Global human resources specialists at the Hay Group say companies also need to look at the demographics of their workforce to identify the forces that would keep employees.

According to Hay, Generation-Y employees, who joined the working-age population in the 1990s, respond to packages with time off and flexibility, job sharing and opportunities for interesting projects that would give them exposure.

For Generation-X employees, who entered the workforce in the 1980s, the remuneration elements can include mentoring, sponsoring an MBA and leadership development.

For the baby boomers, born between 1946 and 1964, the perks could include superannuation, equity and reworking their salary package to reduce tax.

Hay Group’s research shows Australian mid-size to large organisations are now providing a range of different non-cash rewards. In the area of leave, some are allowing staff to take sabbaticals or purchase extra annual leave in a way where the pay cut is spread over the year, and so painless.
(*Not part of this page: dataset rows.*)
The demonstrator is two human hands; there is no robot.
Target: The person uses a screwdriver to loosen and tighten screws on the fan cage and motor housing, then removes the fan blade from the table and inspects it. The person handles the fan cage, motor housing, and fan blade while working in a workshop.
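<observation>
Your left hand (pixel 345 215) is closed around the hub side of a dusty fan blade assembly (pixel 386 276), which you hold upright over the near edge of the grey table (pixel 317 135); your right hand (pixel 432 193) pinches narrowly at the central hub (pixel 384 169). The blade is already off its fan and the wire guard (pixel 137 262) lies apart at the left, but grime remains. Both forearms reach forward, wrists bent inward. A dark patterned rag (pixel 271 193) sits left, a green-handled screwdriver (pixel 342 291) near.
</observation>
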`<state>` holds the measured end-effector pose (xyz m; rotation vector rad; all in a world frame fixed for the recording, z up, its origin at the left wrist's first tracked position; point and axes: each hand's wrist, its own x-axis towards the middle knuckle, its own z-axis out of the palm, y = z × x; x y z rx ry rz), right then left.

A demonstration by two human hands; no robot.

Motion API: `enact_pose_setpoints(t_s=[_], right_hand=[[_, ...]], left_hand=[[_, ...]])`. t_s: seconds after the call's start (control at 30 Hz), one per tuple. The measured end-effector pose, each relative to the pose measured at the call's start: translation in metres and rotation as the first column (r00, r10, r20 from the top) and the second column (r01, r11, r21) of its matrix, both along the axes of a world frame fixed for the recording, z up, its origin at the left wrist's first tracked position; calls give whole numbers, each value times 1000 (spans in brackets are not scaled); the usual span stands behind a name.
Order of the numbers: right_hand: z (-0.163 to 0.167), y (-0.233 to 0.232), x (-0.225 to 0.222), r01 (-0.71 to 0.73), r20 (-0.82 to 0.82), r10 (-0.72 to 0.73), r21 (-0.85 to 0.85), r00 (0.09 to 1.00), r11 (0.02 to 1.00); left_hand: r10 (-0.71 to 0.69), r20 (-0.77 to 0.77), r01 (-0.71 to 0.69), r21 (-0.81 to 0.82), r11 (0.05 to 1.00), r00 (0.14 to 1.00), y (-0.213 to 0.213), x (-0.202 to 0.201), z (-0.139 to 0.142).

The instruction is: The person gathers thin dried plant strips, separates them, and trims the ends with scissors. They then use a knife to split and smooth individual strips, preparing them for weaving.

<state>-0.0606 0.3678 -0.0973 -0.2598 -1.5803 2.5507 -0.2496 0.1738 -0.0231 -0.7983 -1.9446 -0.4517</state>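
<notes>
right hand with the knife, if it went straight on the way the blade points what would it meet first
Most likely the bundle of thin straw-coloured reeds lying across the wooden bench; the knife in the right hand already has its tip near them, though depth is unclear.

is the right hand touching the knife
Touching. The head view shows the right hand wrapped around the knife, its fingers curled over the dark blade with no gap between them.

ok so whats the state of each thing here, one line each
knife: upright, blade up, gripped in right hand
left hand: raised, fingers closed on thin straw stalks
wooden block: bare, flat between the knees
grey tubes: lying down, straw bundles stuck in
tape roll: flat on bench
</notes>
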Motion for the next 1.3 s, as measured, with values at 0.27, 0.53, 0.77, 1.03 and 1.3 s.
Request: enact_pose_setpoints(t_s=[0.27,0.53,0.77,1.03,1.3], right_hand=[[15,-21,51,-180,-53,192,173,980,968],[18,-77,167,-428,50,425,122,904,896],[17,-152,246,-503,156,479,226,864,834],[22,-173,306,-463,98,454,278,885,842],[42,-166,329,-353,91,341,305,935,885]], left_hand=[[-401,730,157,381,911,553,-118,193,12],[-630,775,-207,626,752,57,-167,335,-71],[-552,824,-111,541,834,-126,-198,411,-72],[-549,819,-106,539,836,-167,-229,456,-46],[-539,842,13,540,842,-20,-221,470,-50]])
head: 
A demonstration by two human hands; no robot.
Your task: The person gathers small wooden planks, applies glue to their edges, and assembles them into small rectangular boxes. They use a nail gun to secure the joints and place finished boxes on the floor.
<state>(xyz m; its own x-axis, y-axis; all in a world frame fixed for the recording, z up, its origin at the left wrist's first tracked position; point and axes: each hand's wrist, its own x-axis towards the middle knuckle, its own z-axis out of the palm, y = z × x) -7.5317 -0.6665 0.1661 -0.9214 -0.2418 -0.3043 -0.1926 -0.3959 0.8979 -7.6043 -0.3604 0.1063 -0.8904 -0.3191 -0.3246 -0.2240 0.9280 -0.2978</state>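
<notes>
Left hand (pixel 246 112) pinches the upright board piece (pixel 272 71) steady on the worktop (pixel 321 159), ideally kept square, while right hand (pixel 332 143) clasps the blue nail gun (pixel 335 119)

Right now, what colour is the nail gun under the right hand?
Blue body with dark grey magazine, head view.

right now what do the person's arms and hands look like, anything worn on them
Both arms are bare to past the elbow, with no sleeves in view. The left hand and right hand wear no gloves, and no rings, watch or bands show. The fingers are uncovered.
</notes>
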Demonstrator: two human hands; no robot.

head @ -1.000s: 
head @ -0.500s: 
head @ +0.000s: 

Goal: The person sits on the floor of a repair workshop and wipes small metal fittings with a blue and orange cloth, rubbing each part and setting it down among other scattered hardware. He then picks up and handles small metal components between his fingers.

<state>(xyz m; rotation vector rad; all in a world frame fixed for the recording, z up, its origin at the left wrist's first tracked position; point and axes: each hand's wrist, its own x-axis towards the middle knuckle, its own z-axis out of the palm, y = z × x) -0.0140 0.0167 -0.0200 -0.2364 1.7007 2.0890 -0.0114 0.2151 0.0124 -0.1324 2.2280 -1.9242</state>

Other leave benefits include flexible working hours, “mental health” days, birthdays off, extra sick leave, study leave and carer leave. Smart companies also provide good maternity and paternity leave conditions.

Other inexpensive retention strategies include career planning, childcare facilities, elderly care services, concierge services, shopping and dry cleaning delivery, desk massages, yoga classes, running clubs and lifestyle coaching. Some even provide house cleaning, gardening services and dog walking.

Companies can also look at extending people’s careers in other ways, providing them with, for example, opportunities to do volunteer work for charity groups, working on a special project or serving on boards.

Wendy Nicholls, the Hay Group’s manager for reward information, says companies need to make sure that staff are well aware of these benefits. “At times, when you can’t give them cash, it’s more important to make them aware of what they can get access to,’’ Nicholls says.

“There are a number of companies where they do have access to benefits, but the employers are not very good at communicating that to staff,” she says. “It’s important for them to understand the total remuneration. It’s not just about the cash at the end of the day.”